The relationship between plasma and saliva antibody titre and prevalence differed slightly depending on the target antigen though this relates to the higher immunogenicity of AMA-1 and the antibody titre it induces. The greatest discordance between plasma and saliva titres was observed with the lowest values and this has been shown when comparing anti-malarial antibodies derived from different sources [8]. Importantly, for the antigens used in this study which have been most widely utilized in recent times as markers of exposure, [2729], correlations were good. Indeed, combining seropositivity to both antigens in this data set increases overall sensitivity, specificity and ROC to some degree (for the Oracol device in Tanzania 70.4, 96.2 and 0.83, respectively and for The Gambia 67.2, 92.5 and 0.8, respectively). These ROC values reflect only fair accuracy but should improve with optimization and using these antigens together, ideally in a single ELISA to minimize workload, would likely provide a better measure of exposure. This study was not designed to compare results between the two study sites. However, difference in the survey methodologies used, including the different age range of the individuals recruited, will account for the some of the variability of the correlation results observed between the two sites.

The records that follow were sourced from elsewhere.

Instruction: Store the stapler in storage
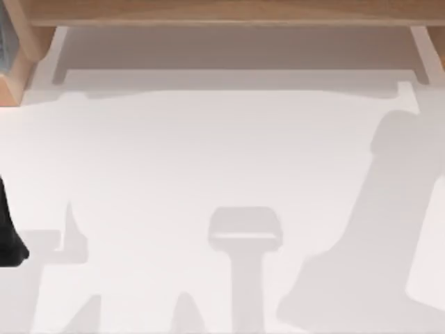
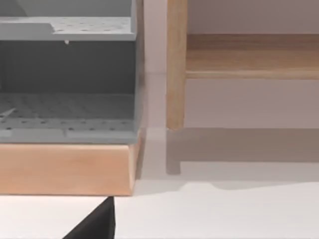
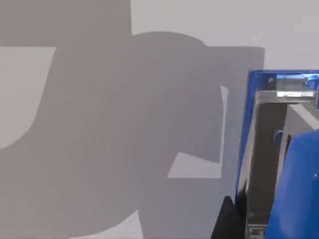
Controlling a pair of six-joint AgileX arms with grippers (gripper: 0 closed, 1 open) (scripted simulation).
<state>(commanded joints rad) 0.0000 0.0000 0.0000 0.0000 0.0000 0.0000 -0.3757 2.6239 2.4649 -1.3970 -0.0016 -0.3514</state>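
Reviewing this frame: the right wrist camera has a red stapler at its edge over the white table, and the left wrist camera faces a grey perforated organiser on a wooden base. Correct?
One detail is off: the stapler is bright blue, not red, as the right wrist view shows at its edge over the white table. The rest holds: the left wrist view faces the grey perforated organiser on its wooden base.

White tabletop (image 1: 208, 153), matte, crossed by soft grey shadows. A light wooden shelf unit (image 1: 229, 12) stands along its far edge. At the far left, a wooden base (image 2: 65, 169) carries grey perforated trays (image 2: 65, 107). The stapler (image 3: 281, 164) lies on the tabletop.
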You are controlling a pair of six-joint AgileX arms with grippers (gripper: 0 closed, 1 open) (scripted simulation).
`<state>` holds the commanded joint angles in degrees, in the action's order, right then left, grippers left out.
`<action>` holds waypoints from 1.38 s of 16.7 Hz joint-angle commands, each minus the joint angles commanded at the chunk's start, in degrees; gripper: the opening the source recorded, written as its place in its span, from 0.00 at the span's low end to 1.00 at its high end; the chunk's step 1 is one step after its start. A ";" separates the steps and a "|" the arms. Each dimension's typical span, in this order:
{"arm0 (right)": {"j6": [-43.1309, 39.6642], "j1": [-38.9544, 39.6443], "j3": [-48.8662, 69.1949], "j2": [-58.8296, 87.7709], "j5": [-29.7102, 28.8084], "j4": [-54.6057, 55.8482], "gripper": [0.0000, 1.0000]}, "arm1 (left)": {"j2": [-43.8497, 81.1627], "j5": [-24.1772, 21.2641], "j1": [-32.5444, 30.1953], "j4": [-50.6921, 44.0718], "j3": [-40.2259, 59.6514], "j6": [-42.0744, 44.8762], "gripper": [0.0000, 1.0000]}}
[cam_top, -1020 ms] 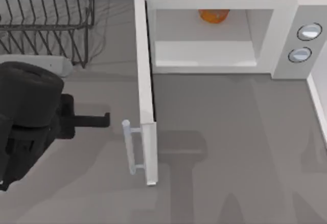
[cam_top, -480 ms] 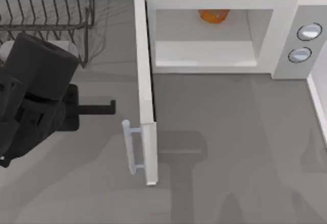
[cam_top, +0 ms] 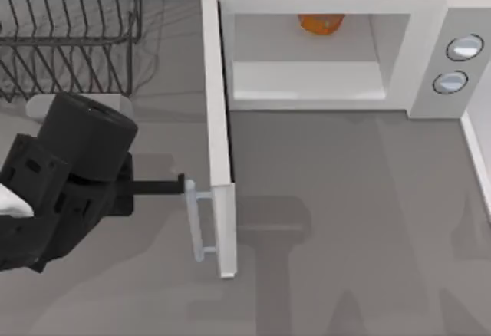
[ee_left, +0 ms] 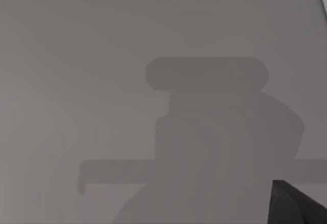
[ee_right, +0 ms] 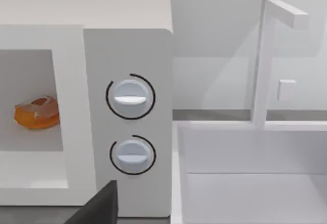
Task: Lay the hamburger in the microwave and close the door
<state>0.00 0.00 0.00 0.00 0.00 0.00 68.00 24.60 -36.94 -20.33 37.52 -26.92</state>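
The hamburger lies deep in the pale cavity of the white microwave; the right wrist view shows the hamburger beside the two knobs. The door stands wide open, edge-on, reaching toward the table's front. My left gripper comes from the left, its tip at the upper end of the bar handle on the door's outer side. In the left wrist view the door's flat face carries the arm's shadow. A dark part of my right gripper shows below the knobs.
A wire dish rack stands at the back left, behind my left arm. A white sink with a faucet sits to the right of the microwave. The grey tabletop spreads in front of the cavity.
My left arm has swung to the right and slightly forward, bringing its gripper tip from well left of the door up to the handle. The door and hamburger have not moved.
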 joint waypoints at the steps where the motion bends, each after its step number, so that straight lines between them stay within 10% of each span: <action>1: 0.00 0.00 0.00 0.00 0.00 0.00 1.00 | 1.02 -0.08 0.02 3.34 -2.09 0.04 0.00; 13: 0.00 0.00 0.00 0.00 0.00 0.00 1.00 | 5.29 0.27 -0.81 14.47 -9.58 -0.47 0.00; 23: 0.00 0.00 0.00 0.00 0.00 0.00 1.00 | 22.60 9.75 -17.34 8.92 5.99 -15.67 0.00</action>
<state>0.00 0.00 0.00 0.00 0.00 0.00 90.60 34.35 -54.28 -11.41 43.51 -42.60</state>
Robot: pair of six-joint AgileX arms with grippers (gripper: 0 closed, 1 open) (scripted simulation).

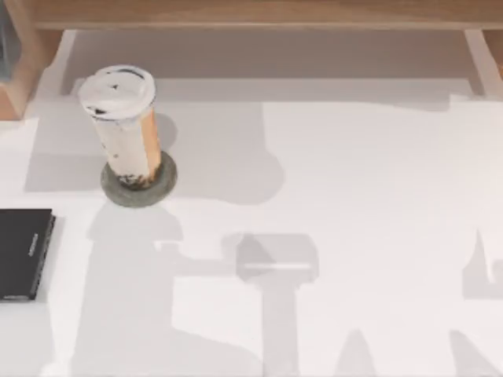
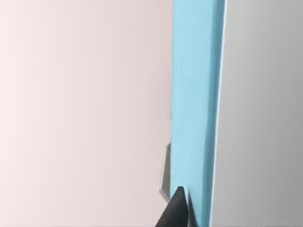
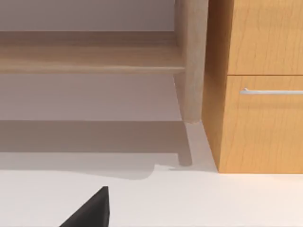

This study opens the way for more extensive studies to assess the potential of human saliva in the detection of anti-malarial antibodies. Seroprevalence data from saliva has already been used to describe the immuno-epidemiology of populations for meningococcal infection, tetanus and other diseases for many years [10, 11, 20, 22, 30, 31]. Moreover, malaria parasite DNA can also be detected from saliva [15] allowing an assessment of both exposure and infection from a saliva sample. Further research in a longitudinal study would help to determine if anti-malarial saliva antibodies are influenced by food, tobacco or other diseases and could be extended to study exposure to other malaria species, such as Plasmodium vivax.

Conclusions

Ultimately, a variety of different diagnostic approaches are needed to deal with the different epidemiological and sociological scenarios in malaria. These preliminary data suggest saliva represents a potential alternative to blood for the assessment of anti-malarial antibody levels in population surveys. Further studies confirming and standardising the recovery of antibodies are required.